__Required work__:
The response must contain each line of the material that holds "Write".

(Data excerpt)

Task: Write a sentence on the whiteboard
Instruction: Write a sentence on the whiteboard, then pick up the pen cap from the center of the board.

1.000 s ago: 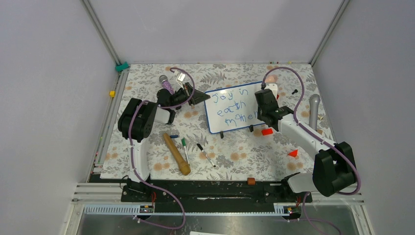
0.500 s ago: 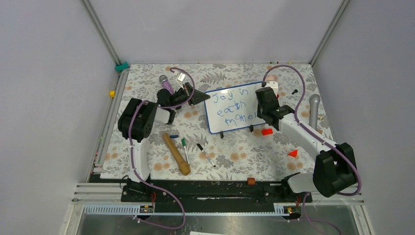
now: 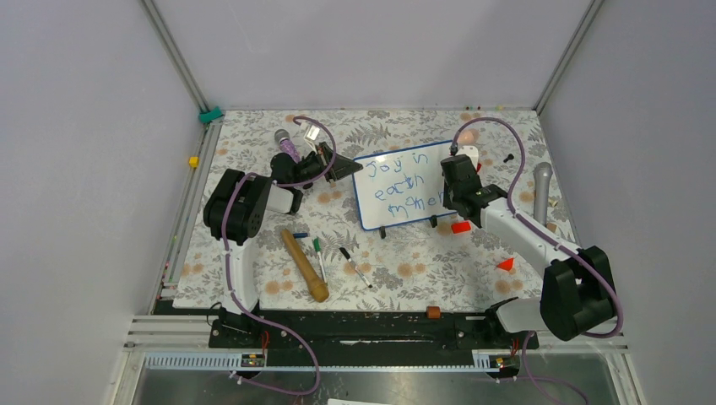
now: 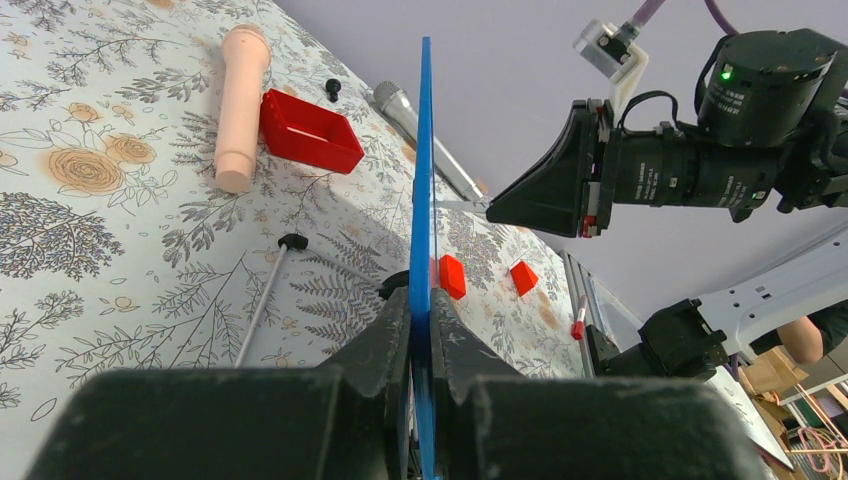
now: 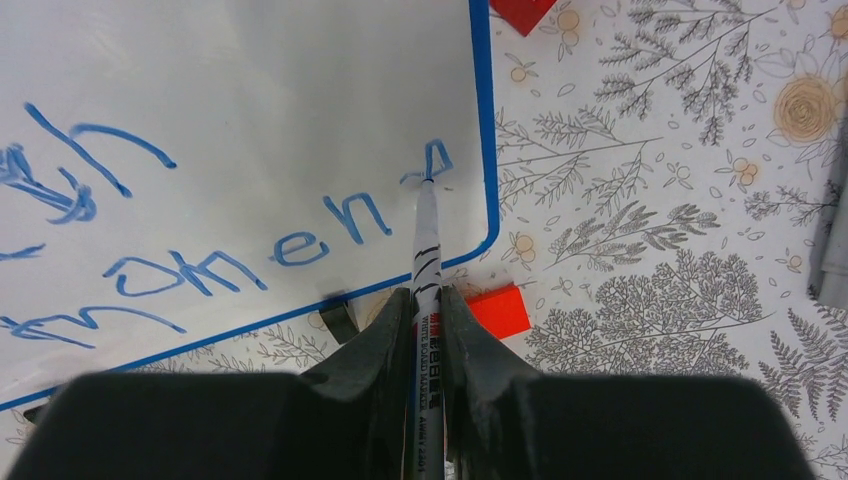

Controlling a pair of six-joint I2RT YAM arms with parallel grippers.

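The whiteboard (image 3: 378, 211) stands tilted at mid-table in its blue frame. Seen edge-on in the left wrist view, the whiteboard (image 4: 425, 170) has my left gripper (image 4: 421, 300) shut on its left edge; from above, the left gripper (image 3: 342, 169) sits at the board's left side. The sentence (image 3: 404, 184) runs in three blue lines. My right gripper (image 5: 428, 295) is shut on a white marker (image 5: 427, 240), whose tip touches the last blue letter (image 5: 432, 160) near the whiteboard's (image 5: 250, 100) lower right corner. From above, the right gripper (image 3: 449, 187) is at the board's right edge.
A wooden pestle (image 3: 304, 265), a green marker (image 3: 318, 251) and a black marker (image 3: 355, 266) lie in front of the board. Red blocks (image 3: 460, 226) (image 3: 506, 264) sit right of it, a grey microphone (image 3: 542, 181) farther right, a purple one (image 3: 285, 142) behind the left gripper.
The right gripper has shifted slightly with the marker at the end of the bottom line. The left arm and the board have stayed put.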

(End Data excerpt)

__Problem solution__:
Task: Write a sentence on the whiteboard
Instruction: Write a sentence on the whiteboard, then pick up the pen cap from the center of the board.

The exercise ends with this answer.